Ci dessous un article du quotidien "La Croix" paru ce matin :

la croixA Poitiers, l’ère Santrot touche à sa fin À la tête de la municipalité de Poitiers depuis plus de trente ans, le socialiste Jacques Santrot passera la main lors des élections municipales de mars 2008.

Une page se tourne à Poitiers. En mars 2008, le socialiste Jacques Santrot cédera son fauteuil de maire après trente et un ans de mandat. Ce notable de 69 ans au franc-parler légendaire, qui n’a jamais affiché d’ambition nationale, aura profondément marqué la ville de son empreinte. À gauche comme à droite, les pré­tendants à sa succession ne seront pas désignés avant fin septembre. Alain Claeys, député de la pre­mière circonscription de la Vienne et ancien directeur de cabinet du maire, est pour l’instant le seul candidat du PS en lice.

Confortablement réélu à l’As­semblée en juin dernier, cet universitaire de 59 ans part avec une bonne longueur d’avance. Ne souhaitant «ni rien changer, ni tout bouger », il entend s’appuyer sur une équipe «profondément renouvelée ». « J’ai bon espoir, mais une élection après un changement de maire n’est jamais gagnée», avertit Jacques Santrot, qui in­vite ses camarades socialistes à la vigilance.
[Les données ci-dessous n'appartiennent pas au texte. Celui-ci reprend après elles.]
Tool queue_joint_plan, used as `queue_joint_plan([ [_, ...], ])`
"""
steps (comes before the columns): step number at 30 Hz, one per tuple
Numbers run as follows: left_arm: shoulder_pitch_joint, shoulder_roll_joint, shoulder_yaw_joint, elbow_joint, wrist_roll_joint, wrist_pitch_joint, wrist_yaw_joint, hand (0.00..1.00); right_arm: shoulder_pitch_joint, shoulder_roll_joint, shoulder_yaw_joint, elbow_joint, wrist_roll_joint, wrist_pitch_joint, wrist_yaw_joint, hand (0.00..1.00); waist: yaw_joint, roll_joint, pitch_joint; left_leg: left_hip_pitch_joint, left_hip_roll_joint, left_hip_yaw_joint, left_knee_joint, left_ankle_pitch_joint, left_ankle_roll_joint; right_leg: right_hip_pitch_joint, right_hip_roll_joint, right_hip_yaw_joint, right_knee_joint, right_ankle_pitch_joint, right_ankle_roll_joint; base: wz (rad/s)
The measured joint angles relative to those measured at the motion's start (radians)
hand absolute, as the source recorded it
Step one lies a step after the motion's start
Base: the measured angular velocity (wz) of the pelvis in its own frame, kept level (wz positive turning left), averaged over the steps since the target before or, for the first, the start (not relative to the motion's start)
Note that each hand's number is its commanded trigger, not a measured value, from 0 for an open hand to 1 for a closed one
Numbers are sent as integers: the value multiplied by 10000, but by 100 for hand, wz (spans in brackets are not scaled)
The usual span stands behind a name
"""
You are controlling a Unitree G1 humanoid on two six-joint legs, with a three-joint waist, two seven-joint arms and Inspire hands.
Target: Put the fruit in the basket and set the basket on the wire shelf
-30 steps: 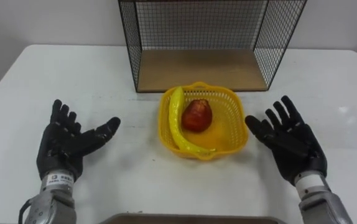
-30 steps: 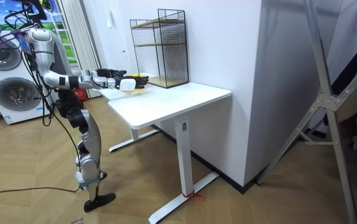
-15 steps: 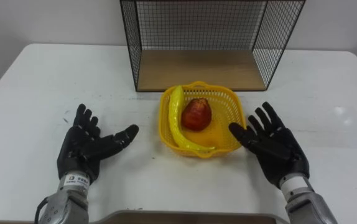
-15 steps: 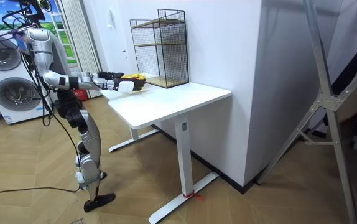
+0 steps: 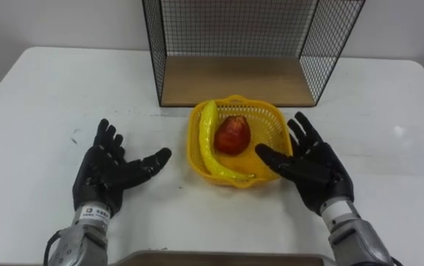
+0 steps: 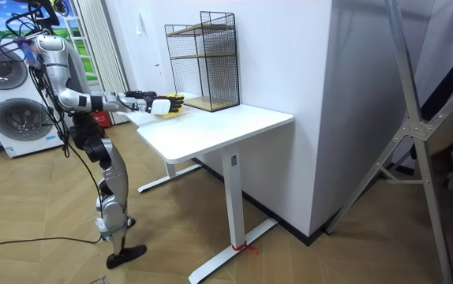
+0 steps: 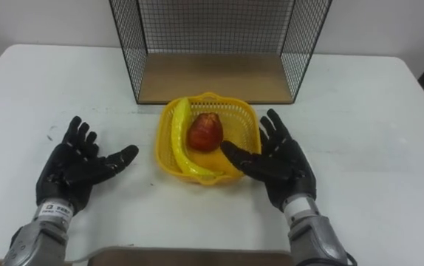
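White table [image 5: 49,96]: a yellow plastic basket [image 5: 277,131] stands on it at mid-depth, directly in front of the open face of the black wire shelf [image 5: 234,37] and apart from the shelf's wooden base board [image 5: 234,80]. Contents of the basket: one red apple [image 5: 232,135] near its middle and one yellow banana [image 5: 210,144] lying along its left side, the stem end up at the far rim and the lower end curving across the near rim. Both fruit sit inside the basket; the basket is on the table, not on the shelf. Left hand [image 5: 108,174]: palm turned up and inward, fingers straight and spread, holding nothing, placed to the left of the basket with bare table between its thumb tip and the basket's rim. Right hand [image 5: 312,166]: palm facing the basket, fingers straight and fanned, nothing held; it is close against the basket's right side, and its thumb reaches over the near right rim, though actual contact cannot be confirmed. The two hands flank the basket, the right one much nearer than the left. Room view: the robot stands upright at the table's end on the room view's left, both arms stretched forward over the tabletop, with the two-tier shelf at the far side of the table against the wall and washing machines [image 6: 13,118] behind the robot
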Motion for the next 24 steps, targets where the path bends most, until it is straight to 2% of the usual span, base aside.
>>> queue_joint_plan([
  [2, -48, 1, -378, 1, -6, 6, -196, 0, 0, 0, 55, 7, 1, 0, 45, 0, -27, 51, 21, -47, 4, 3, 12, 0, 0, -43, 1, -1, 16, 3, -4, 0],
  [6, -88, -17, -971, 17, -21, 48, -664, 0, -9, -9, 194, 16, 26, 0, 168, 0, -148, 125, 16, -119, 37, 9, 19, -1, -3, -111, 28, -11, 33, 19, -29, 0],
  [11, -145, -65, -1242, 15, -23, 75, -802, 0, -245, -7, 226, 247, -1, 0, 161, 0, -185, 172, 9, -127, 44, 91, 2, -1, -3, -182, 30, 64, 44, 20, -30, -4],
  [17, -175, 67, -1504, -8, -151, 59, -957, 0, -396, 2, 679, 252, 52, -34, 161, 0, -201, 130, 22, -93, 42, 142, -7, 0, -2, -182, 27, 105, 39, 19, -29, -2],
  [24, -232, 20, -1722, -27, -431, 59, -969, 0, -423, 15, 822, 253, 42, -95, 208, 0, -220, -21, 33, -111, 42, 143, 4, 0, -2, -183, 27, 100, 30, 19, -29, 0],
])
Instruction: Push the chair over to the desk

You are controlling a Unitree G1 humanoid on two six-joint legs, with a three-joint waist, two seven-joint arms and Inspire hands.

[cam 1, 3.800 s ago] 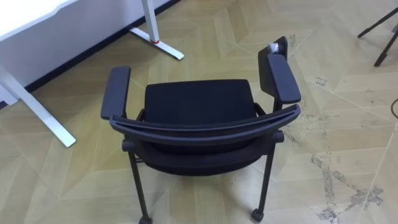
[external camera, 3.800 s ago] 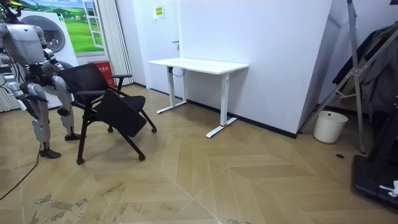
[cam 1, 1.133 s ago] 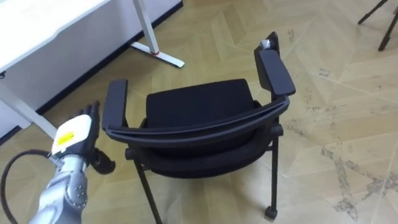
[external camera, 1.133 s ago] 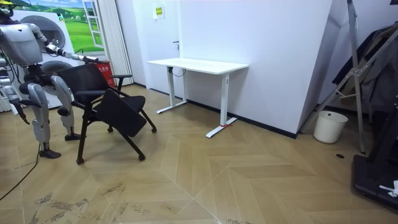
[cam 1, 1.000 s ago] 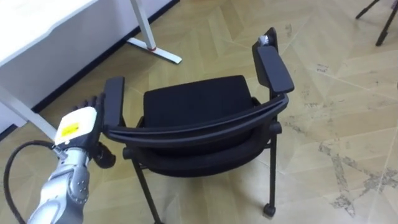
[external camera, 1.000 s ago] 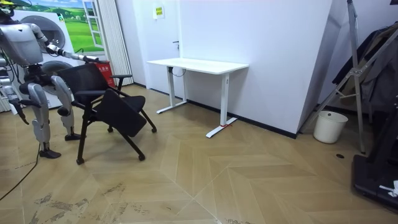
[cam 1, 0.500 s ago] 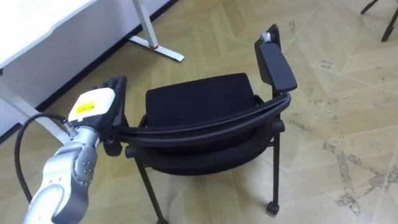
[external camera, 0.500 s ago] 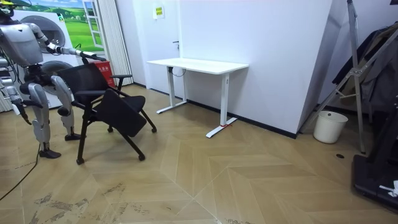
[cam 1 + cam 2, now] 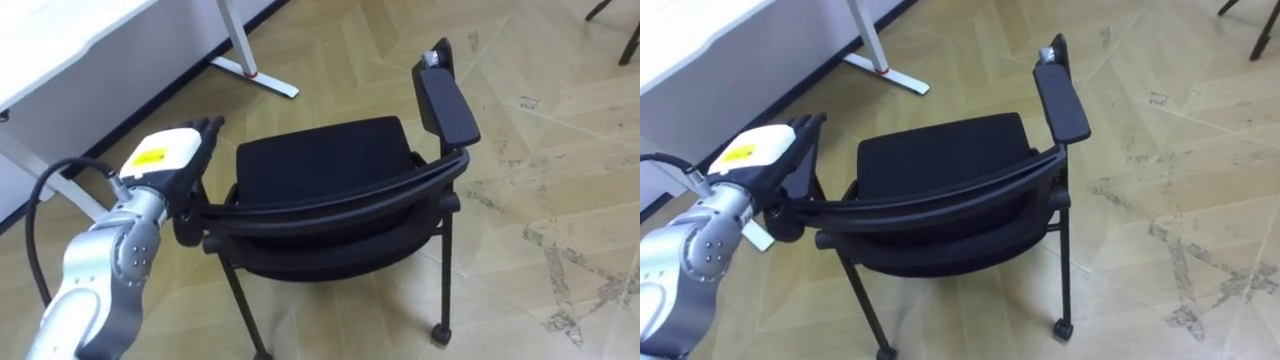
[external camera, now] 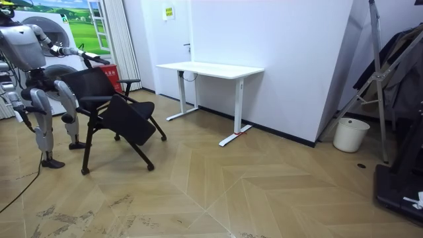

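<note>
The black armchair (image 9: 320,165) stood on the parquet floor (image 9: 560,200), seat facing away from the robot, near the white bench (image 9: 60,40) but clear of its legs. In the room view the robot stood directly behind the backrest.

The left hand (image 9: 160,160) rested on the chair's left armrest; its fingers (image 9: 207,124) lay roughly straight and together along the pad; whether the thumb wrapped under could not be told. The right hand (image 10: 24,116) hung low beside the body, too small to read; the right armrest (image 9: 447,100) was free.

Handling, as judged: the frame looked stiff and moderately light; a castor (image 9: 437,335) showed on a rear leg, so the chair should roll or slide readily on the smooth floor. A push on one armrest alone would probably turn the chair rather than advance it. Recommended holds: both armrests, or the centre of the curved backrest rail (image 9: 330,205); apply force low and level to avoid tipping.
</note>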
Car la droite poitevine compte sur cette nouvelle donne pour « re- prendre la ville », selon l’expression du vice-président UMP du conseil général de la Vienne, Jean-Yves Chamard, qui ne devrait pas faire partie des candidats poten­tiels. Pour l’heure, aucune tête de liste n’a encore émergé. Il faut dire que la « vague rose » des dernières législatives a laissé des traces. Sur trois des quatre départements de la région Poitou-Charentes, 10 des 12 sièges ont été remportés par des socialistes. « Des villes prises par surprise par un candidat peu connu, cela existe », veut pourtant croire Jean-Yves Chamard, qui a été battu en juin dans la deuxième circonscription de la Vienne. Pour un politologue local, la droite ne pourrait l’emporter qu’à une seule condition : « Qu’elle parvienne à convaincre une figure politique nationale de se présenter… » .

Ancien porte-parole de l’UDF de la Vienne, Philippe Mahou, directeur de la communication du Cned, compte lui aussi sai­sir l’occasion d’un changement d’équipe. Chef de file du groupe Poitiers 2008, qui réunit des cen­tristes du MoDem, du Nouveau Centre et « des sympathisants de droite comme de gauche », il défend une «voie équilibrée», entre les acquis du maire et les nouveaux défis de la ville. « Poitiers ne va pas devenir du jour au lendemain une ville de droite », lance ce centriste de 47 ans.